Three days after the needless referendum (which was arranged purely for party political reasons [long-forgotten by most] rather than rational ones) Britain is in a somewhat dazed and divided state of confusion. Here is the post-referendum story as it has unfolded to date.
At cocktail parties and temperance meetings, in pubs and restaurants, on street corners and across garden fences, the arguments for and against the EU rage on, with as much heat and as little light as were delivered by the combatants during the campaign.
The divisions, according to most post-referendum analyses, fall into three broad categories: England versus Scotland; North versus South; Young versus Old. No doubt there are others. What might unite the nation would be England winning the European football championship, but we know from bitter experience that the odds on that happening are even longer than those that the bookies offered for Brexit. Failing to win, anyway, would probably create yet another division: between those who think the manager has done a splendid job with inadequate players and those who think he’s done an inadequate job with splendid players (ignoring the obvious truth that both might be true).

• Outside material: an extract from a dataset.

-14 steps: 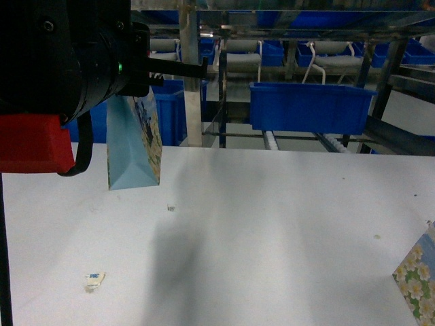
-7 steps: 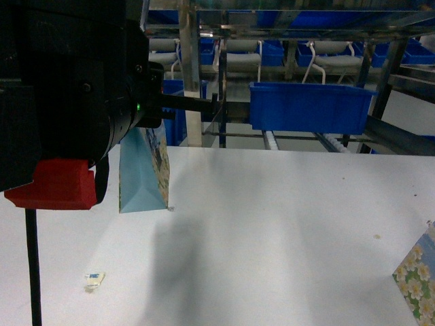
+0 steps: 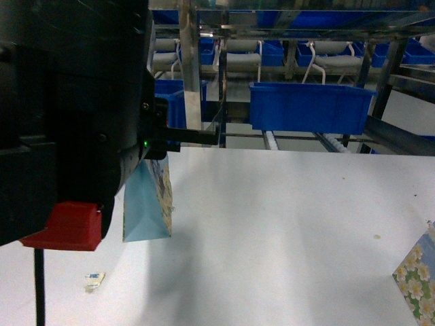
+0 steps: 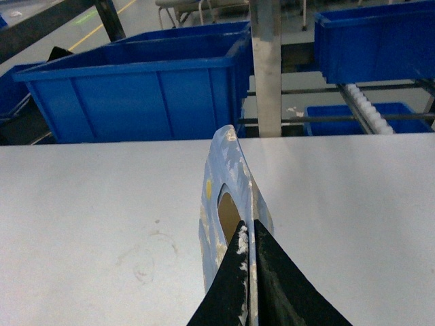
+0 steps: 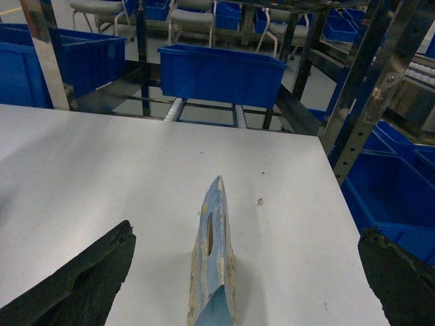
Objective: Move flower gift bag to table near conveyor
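In the left wrist view my left gripper (image 4: 249, 232) is shut on the top edge of a blue flower gift bag (image 4: 221, 178), beside its handle cut-out. From the head view that bag (image 3: 147, 207) hangs under my big black left arm (image 3: 75, 122), low over the white table (image 3: 285, 224); whether it touches the table I cannot tell. Behind the table stands the steel conveyor (image 3: 272, 140) with white rollers. My right gripper (image 5: 246, 234) is open, its fingers wide on either side of another flower gift bag (image 5: 212, 272) standing on the table (image 5: 102, 156).
Blue crates (image 3: 309, 107) sit on the conveyor lanes, and another (image 4: 136, 95) lies just past the table's far edge. A steel post (image 3: 190, 75) rises behind the table. A scrap of paper (image 3: 94, 280) lies near the front left. The standing bag (image 3: 416, 278) is at the right edge.
My left arm has come down and nearer to the head camera, carrying the bag lower and slightly right over the table. The bag at the right edge has not moved.
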Robot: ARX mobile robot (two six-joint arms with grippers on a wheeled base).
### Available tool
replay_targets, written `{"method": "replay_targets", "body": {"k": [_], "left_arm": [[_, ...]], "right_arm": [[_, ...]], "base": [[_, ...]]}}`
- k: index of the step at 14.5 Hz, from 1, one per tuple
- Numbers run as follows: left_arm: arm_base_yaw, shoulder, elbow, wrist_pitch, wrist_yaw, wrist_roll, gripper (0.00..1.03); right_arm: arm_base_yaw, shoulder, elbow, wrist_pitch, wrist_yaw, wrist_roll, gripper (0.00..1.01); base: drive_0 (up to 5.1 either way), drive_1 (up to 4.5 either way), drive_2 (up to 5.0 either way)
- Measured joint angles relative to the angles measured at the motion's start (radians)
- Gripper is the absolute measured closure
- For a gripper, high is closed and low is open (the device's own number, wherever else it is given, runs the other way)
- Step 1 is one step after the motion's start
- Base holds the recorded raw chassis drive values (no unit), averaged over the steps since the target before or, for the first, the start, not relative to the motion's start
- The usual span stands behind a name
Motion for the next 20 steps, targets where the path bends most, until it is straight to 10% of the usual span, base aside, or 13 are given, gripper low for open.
{"method": "replay_targets", "body": {"k": [14, 19, 20], "left_arm": [[-0.052, 0.151, 0.024, -0.014, -0.034, -0.166, 1.01], [-0.035, 0.074, -0.118, 0.028, 0.003, -0.166, 0.44], [-0.024, 0.015, -0.133, 0.032, 0.026, -0.163, 0.19]], "right_arm": [[0.0, 0.0, 0.0, 0.0, 0.0, 0.0, 0.03], [0.0, 0.0, 0.0, 0.0, 0.0, 0.0, 0.03], [0.0, 0.0, 0.0, 0.0, 0.0, 0.0, 0.03]], "base": [[0.0, 0.0, 0.0], [0.0, 0.0, 0.0], [0.0, 0.0, 0.0]]}}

The Conservative Party, of course, remains resolutely and ingloriously split, not just between Left and Right, but also between those who wish to see an orderly transition to an ‘inevitable’ Boris Johnson administration and those who would rather be offered a choice (not that there is much on offer).

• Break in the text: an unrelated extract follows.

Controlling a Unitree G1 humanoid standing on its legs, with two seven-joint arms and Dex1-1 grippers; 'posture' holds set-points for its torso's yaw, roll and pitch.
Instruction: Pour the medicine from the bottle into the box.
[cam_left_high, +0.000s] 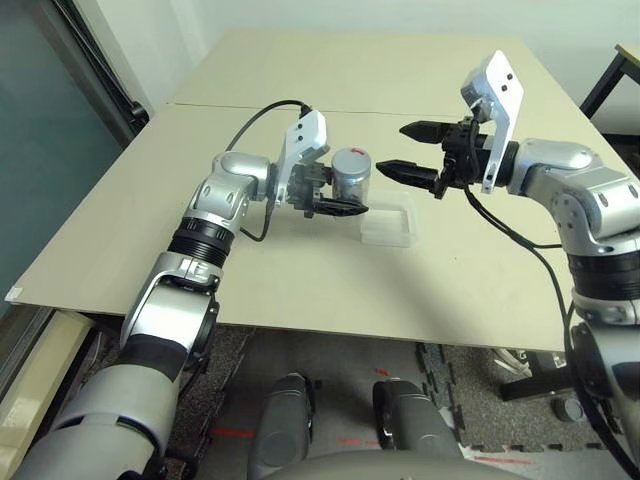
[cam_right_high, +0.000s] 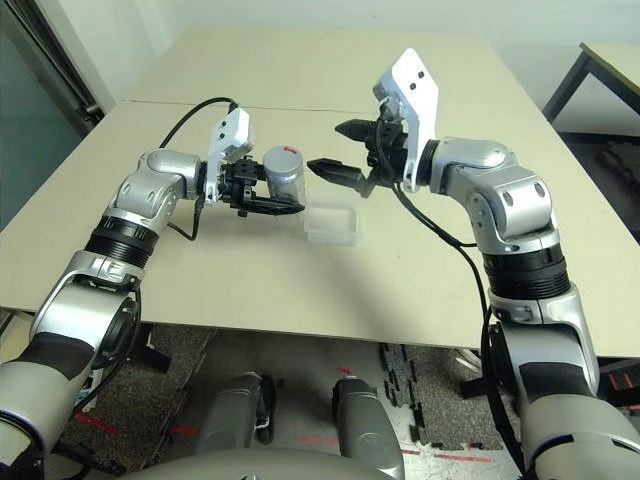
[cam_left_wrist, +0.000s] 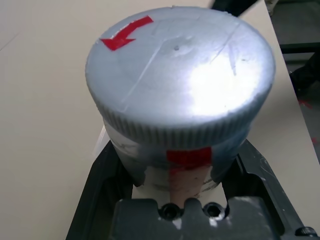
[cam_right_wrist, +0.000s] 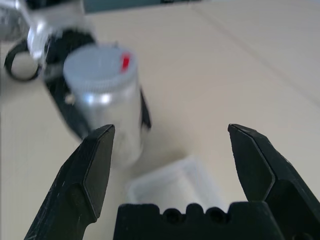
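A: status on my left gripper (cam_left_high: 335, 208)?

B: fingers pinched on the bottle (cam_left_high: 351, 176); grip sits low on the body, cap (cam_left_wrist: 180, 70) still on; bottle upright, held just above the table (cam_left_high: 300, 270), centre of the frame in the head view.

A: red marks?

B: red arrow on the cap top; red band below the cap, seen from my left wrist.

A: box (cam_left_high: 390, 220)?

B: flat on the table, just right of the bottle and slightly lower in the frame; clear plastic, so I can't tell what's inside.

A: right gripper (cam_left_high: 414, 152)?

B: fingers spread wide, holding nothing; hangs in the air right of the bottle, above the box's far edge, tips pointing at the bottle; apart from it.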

— The Labour Party meanwhile is busily and just as noisily imploding. Eleven members of the Shadow Cabinet had resigned at time of writing, in an apparently concerted effort to oust Jeremy Corbyn as party leader. Jeremy shows no sign of stepping down – assuming he actually knows what is going on, which one could reasonably doubt, although I’m sure someone must have told him by now.

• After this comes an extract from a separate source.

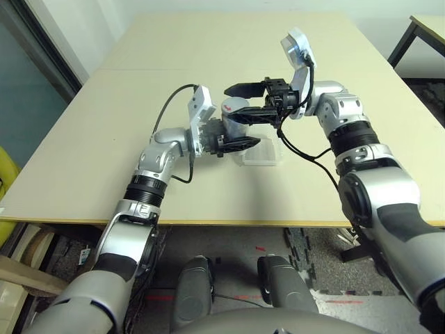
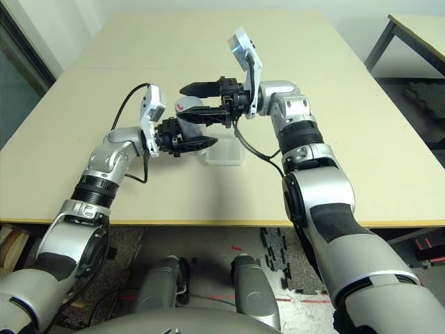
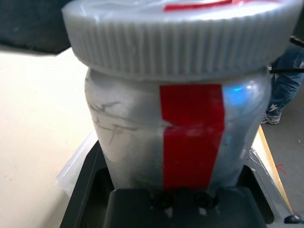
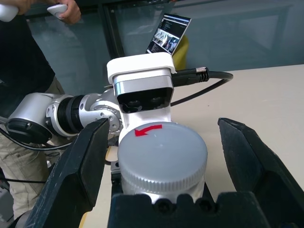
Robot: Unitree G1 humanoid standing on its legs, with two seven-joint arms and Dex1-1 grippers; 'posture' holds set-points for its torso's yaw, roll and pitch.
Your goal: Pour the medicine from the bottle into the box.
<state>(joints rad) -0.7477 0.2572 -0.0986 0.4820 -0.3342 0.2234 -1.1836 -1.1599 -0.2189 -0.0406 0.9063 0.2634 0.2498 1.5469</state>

— The European powers-that-be, like a cuckolded spouse, are insisting that negotiations to facilitate Britain’s exit begin immediately. The British position, as far as there is one, is that nothing has to be done until the government decides what to do, and when. This cross-channel argument, or debate, or name-calling, or whatever it is, has all the rich intellectual substance of a fracas in a kindergarten playground.
There is no panic, of course.
There will be no blood on the streets. There will be no bottles or tear-gas canisters thrown. Punches may be tossed in a few bars, but no more belligerently than usual.
This is, in short, a very British crisis.
But crisis it is, nonetheless, and one of the many questions that now arise is whether it shades into a full-fledged constitutional crisis. Somehow I doubt it.
I should, I suppose, endeavour to keep my dozen readers informed. My fear is that there is little I can reveal that they don’t already know from saturation coverage on screen and in print. And that they may already be as tired of reading this stuff as I’m rapidly becoming of writing it.
The good news is that the England rugby team on Saturday completed a three-match whitewash of Australia, and in such handsome fashion that even your typical loud-mouthed, Fosters-swilling, Pom-bashing ocker was left speechless.
Dylan Hartley (the England captain) for Prime Minister, I say.
We could do a lot worse, and I suspect we’re about to.